Many modern disease mapping techniques provide ways to extend the Poisson model for count data in order to deal with the spatial structure in the data and the occurrence of overdispersion.

Overdispersion means that the variability in the data is not equal to the mean as prescribed by the Poisson distribution, e.g. due to the exclusion of important covariates, and is often referred to as nonspatial variability. Spatial dependency in the sense that the relative risks in areas that are close in distance are more similar than in areas further apart, is referred to as spatially structured variability. Lawson (2013, chapter 5) gives an overview on the use of different forms of extra-variability in disease mapping models. The use of Bayesian models that allow for both spatially structured and nonspatial variability (Clayton and Kaldor, 1987; Besag et al., 1991) are very well known to investigate the geographical distribution of the disease burden. Another extension of the Poisson model, mostly for rare diseases, allows for the occurrence of extra zeros that can not be fully addressed by the Poisson model. The additional variability caused by an excessive number of zeros is regularly accounted for using so-called zero-inflated or zero-truncated models. Zero-inflated models were studied for univariate count data by Lambert (1992) and Greene (1994), with an extension towards the hierarchical setting studied in Min and Agresti (2005) and Lee et al. (2006). A zero-truncated model, the so-called hurdle model, was proposed by Mullahy (1986) and also extended to complex data settings, e.g. by Scheel et al. (2013). In the context of spatial count data, Agarwal et al. (2002; 2006), Gschössl and Gzado (2008) and Ugarte et al. (2004) used a zero-inflated spatial Poisson model.

Neyens et al. (2012, 2016) suggested the use of the so-called combined model for overdispersed spatial count data. The combined model literally forms a combination of the generalized linear mixed model that deals with structural aspects of the data through the inclusion of normal random subject-specific effects on one hand (Engel and Keen, 1992; Breslow and Clayton, 1993; Wolfinger and O’Connell, 1993; Molenberghs and Verbeke, 2005) and an overdispersion model, such as, for count data examples, the negative-binomial model (Breslow, 1984; Lawless, 1987), where the natural parameter is assumed to follow a gamma distribution on the other. Since the combined model in theory only accommodates clustering and overdispersion through two separate sets of normal and gamma random effects in a Poisson model, it is worthwhile to investigate a more general framework for data in which correlation, overdispersion and an excess of zeros can appear together. The usability of the hurdle combined model will be investigated.

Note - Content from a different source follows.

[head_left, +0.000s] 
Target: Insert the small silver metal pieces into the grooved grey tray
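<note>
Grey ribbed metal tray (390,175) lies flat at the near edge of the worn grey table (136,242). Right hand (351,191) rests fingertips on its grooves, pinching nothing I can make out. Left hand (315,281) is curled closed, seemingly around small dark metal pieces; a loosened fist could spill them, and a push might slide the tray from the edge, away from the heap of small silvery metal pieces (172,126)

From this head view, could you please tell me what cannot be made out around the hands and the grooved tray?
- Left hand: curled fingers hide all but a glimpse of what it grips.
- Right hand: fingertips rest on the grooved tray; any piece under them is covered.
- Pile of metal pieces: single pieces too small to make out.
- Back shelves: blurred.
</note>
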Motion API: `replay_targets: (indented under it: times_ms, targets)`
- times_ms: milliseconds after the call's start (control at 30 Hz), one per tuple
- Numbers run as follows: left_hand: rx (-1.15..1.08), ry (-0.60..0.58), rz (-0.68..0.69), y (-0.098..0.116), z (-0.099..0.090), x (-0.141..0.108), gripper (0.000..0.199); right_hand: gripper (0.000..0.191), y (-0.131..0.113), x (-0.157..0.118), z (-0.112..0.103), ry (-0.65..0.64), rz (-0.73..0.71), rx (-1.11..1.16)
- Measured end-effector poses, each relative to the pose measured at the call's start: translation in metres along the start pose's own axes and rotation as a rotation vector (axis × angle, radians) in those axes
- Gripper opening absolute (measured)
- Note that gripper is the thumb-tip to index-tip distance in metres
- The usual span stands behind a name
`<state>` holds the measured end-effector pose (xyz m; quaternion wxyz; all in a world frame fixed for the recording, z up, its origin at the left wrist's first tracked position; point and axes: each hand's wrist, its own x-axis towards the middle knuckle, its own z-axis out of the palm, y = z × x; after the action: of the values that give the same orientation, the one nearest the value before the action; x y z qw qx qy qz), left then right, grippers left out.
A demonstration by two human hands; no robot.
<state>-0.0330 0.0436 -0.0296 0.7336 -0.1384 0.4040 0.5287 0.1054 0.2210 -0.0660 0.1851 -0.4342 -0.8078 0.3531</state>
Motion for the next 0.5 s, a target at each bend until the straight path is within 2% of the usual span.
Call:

In this paper, we apply these methods to study the geographical distribution of mesothelioma in Flanders (Belgium). Interest is in the geographical risk map of the disease burden, since this may provide clues about clusters or hot spots of mesothelioma. Section 2 gives an overview of existing and new methods to deal with different forms of extra-variance. In Section 3, results of the application of these models on Flemish mesothelioma data are presented, while the use of hurdle models in disease mapping is discussed in Section 4. Concluding remarks are given in Section 5.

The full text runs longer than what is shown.